Fair enough, I am worrying needlessly about promiscuous mode once I
shut it off. According to nmap I'm in pretty good shape in terms of
overall exposure. One thing I am not happy with (though I don't know
if it can be improved) is the reporting on intrusion attempts. Pretty
much all that I get from the log is a timestamp, the alleged source IP
and port info on what is being probed. Looking at prelude, it doesn't
seem like much of an improvement if reverse DNS is blocked. I am
running chkrootkit regularly to hopefully catch a successful
intrusion, but wish there were something I could give sysops that
would better assist those inclined to nail the miscreant customer (or
find the errant machine to harden up).
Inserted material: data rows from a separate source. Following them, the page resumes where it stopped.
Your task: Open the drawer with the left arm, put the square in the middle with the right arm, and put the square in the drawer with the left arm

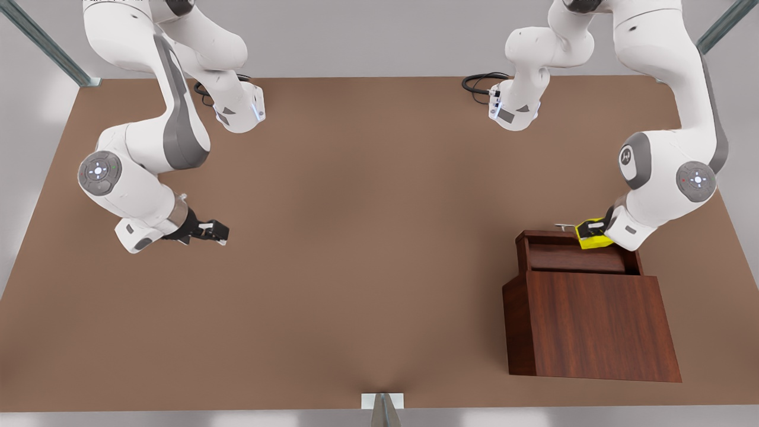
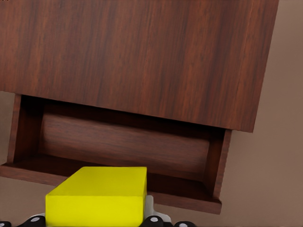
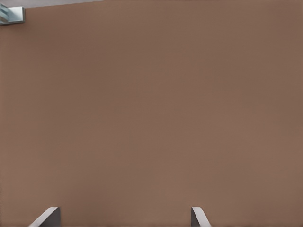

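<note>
Robot test bench, simulated lab setup

Pretty bare room: a plain brown tabletop (image 1: 356, 249) with grey walls around it, metal frame struts (image 1: 44, 44) at the corners, and two white Franka arms (image 1: 148, 148) bolted at the back edge with black cables (image 1: 480, 80) trailing. One wooden cabinet (image 1: 593, 323) sits on it.

A bright yellow square (image 1: 593, 235) is seen against a dark reddish-brown wood-grain drawer (image 1: 572, 258); the surface (image 1: 356, 237) is plain matte brown.
</note>
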Tool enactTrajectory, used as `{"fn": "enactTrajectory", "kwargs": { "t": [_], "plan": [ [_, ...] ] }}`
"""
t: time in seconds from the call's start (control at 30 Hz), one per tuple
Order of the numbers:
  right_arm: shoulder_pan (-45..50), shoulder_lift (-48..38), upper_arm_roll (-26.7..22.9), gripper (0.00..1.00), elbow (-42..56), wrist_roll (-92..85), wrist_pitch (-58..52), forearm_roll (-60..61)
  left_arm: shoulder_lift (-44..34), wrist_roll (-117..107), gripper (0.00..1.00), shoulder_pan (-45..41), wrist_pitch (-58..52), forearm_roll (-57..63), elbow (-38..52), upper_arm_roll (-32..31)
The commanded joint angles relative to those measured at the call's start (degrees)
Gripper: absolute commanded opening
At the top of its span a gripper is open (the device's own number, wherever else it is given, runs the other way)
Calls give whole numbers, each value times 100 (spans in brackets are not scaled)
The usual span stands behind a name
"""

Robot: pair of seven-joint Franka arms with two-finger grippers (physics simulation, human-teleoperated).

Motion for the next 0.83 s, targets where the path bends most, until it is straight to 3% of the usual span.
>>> {"fn": "enactTrajectory", "kwargs": {
  "t": [0.0, 0.2, 0.37, 0.43, 0.5, 0.57, 0.6, 0.7, 0.8],
  "plan": [
    [1, 9, 1, 100, 1, 0, 0, 0, 44, 9, 75, 58, 41, -3, 2, 1],
    [1, 18, 1, 100, 1, 0, 44, 9, 422, 88, 75, 339, 252, 41, 55, -8],
    [1, 35, 1, 100, 1, 0, 44, 9, 633, 396, 81, 418, 542, 50, 55, -8],
    [1, 62, 1, 100, 44, 0, 35, 0, 651, 475, 100, 427, 577, 58, 46, -8],
    [1, 62, 1, 100, 44, 0, 35, 0, 651, 467, 100, 427, 586, 58, 46, 1],
    [1, 53, 1, 100, 53, 0, 35, 0, 405, 256, 100, 366, 25, -12, 353, -183],
    [10, 53, 1, 100, 53, 0, 35, 0, 352, 264, 100, 190, -713, 50, 819, -491],
    [10, 53, 1, 100, 44, 0, 26, 0, 405, 343, 100, -522, -2164, 305, 2226, -509],
    [10, 70, 1, 100, 62, -9, 35, 0, 396, 326, 100, -531, -2244, 287, 2244, -500]
  ]
}}
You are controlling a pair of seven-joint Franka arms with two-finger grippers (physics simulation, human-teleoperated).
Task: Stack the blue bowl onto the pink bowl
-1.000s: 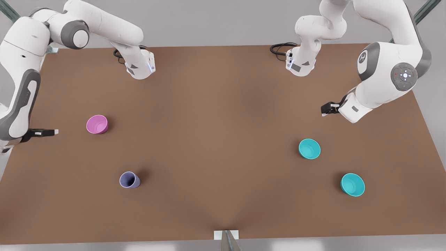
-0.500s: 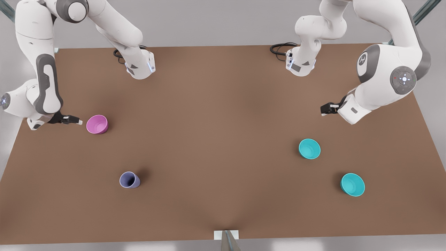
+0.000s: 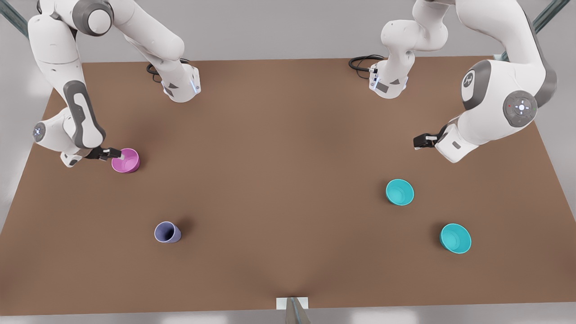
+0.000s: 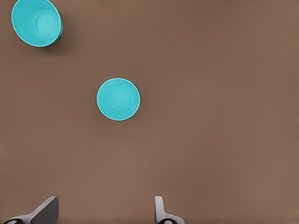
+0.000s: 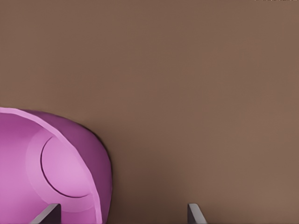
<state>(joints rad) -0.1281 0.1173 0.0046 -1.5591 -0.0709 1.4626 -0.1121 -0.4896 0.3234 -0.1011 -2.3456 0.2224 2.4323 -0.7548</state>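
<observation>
At the pink bowl (image 3: 126,160) on the front view's left, right hand (image 3: 116,154) is spread open, one finger over the rim. Left hand (image 3: 420,141) waits open above the blue bowl (image 3: 399,192) (its twin (image 3: 455,238) sits nearby). Risk: closing off-centre could tip or shove the pink bowl across the bench (image 3: 288,180).

Probably a simulated lab bench — bare brown table (image 3: 288,148), plain grey surround, two white arms mounted on it.
</observation>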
Is snort any better? Any
other packages well reputed, or is it time to read all the hits on
freshmeat and sourceforge?
I am loathe to poke holes in the firewall for ssh, Apache, etc. until
I am comfortable with the reporting, I guess. Even being as diligent
in applying security patches as possible, one is by definition behind
the cracker curve.
<sigh> Now to read the chroot docs. Are there recipes out there for
postfix, qpopper, Apache, VNC server and OpenSSH? Never mind, I'll
browse the how-to lists.
> Sometimes ntop won't release the promisc mode which can be a problem, but Hal
> is right. Taking your network card off promisc mode won't stop probes, it
> will only stop your network card from processing and passing up packets which
> are not destined for your machine.